● Required action
Drop the images, then output the listing exactly.

● Supplied material
<<<<

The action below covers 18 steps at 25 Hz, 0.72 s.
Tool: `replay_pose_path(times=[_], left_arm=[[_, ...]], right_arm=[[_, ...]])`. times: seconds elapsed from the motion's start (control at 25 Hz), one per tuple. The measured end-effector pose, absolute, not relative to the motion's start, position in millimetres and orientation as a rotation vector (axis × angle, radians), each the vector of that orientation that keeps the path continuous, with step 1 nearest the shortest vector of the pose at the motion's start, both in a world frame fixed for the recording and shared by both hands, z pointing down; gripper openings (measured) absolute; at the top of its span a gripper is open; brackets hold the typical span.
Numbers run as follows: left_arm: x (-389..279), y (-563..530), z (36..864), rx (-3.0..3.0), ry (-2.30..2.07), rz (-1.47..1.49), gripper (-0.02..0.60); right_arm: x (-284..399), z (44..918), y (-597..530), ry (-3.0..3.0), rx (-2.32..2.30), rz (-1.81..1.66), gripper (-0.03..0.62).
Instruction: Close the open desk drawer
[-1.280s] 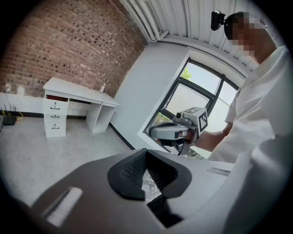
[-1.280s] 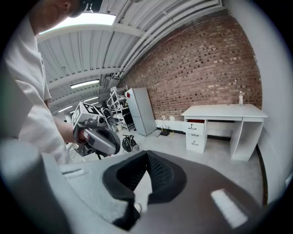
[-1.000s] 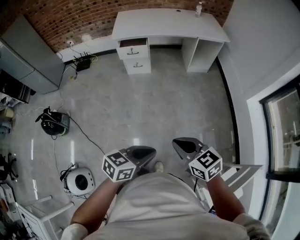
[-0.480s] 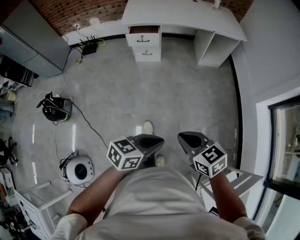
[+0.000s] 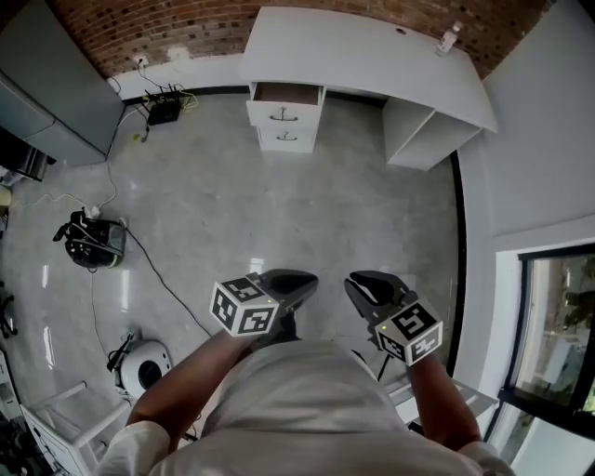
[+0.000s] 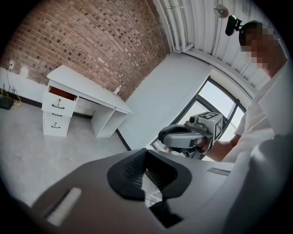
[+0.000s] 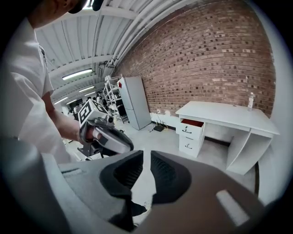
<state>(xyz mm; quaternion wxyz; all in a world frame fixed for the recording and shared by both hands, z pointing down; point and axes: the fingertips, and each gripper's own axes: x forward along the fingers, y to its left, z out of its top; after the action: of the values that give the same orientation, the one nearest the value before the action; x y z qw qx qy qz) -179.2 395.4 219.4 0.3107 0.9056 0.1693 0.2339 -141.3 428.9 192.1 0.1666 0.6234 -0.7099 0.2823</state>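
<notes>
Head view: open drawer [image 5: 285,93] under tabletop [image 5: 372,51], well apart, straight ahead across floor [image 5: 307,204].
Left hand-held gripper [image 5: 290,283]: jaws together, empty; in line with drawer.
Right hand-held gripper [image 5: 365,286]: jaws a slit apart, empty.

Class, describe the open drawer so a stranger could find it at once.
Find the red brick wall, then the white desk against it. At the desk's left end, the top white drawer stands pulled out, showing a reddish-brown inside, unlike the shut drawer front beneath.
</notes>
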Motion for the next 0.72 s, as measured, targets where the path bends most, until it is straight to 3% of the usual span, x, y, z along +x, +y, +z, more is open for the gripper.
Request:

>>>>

● Answer for the task
The action below covers 18 steps at 25 Hz, 0.72 s.
Tool: `replay_pose_path(times=[_], left_arm=[[_, ...]], right_arm=[[_, ...]])`. times: seconds elapsed from the motion's start (control at 25 Hz), one per tuple. The measured end-effector pose, absolute, not relative to the motion's start, position in millimetres and orientation as a rotation vector (axis × angle, radians), each the vector of that orientation that keeps the path continuous, with step 1 nearest the shortest vector of the pose at the motion's start, both in a world frame fixed for the recording and shared by both hands, z pointing down; gripper openings (measured) absolute; at the top of its span a gripper is open; brackets hold the typical span.
Numbers run as follows: left_arm: x (-389..279), y (-563..530), z (36..864), rx (-3.0..3.0), ry (-2.30..2.07), rz (-1.47..1.49), gripper (-0.02..0.60); right_arm: x (-284..399), z (44..918), y (-597..530), ry (-3.0..3.0), rx (-2.32..2.30), rz (-1.81..1.66), gripper (-0.03..0.62).
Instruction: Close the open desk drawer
[-1.280s] 
[-1.280s] 
[-1.000s] 
[-0.480s] 
[+0.000s] 
[+0.000s] 
[+0.000s] 
<state>(xyz mm; quaternion wxyz; all in a world frame fixed for the recording and shared by both hands, z pointing down; point and axes: the fingertips, and each gripper's own axes: x forward along the fingers, y to its left, z out of its top; after the action: of the values that give the same orientation, the one nearest the value before the action; x y z qw qx qy qz) -179.2 395.4 219.4 0.3107 0.9056 0.1693 0.2339 -141.3 428.9 192.1 0.1666 0.6234 -0.7099 0.2823</state>
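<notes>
Head view: open drawer [image 5: 285,93] under tabletop [image 5: 372,51], well apart, straight ahead across floor [image 5: 307,204].
Left hand-held gripper [image 5: 290,283]: jaws together, empty; in line with drawer.
Right hand-held gripper [image 5: 365,286]: jaws a slit apart, empty.

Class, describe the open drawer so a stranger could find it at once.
Find the red brick wall, then the white desk against it. At the desk's left end, the top white drawer stands pulled out, showing a reddish-brown inside, unlike the shut drawer front beneath.
</notes>
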Motion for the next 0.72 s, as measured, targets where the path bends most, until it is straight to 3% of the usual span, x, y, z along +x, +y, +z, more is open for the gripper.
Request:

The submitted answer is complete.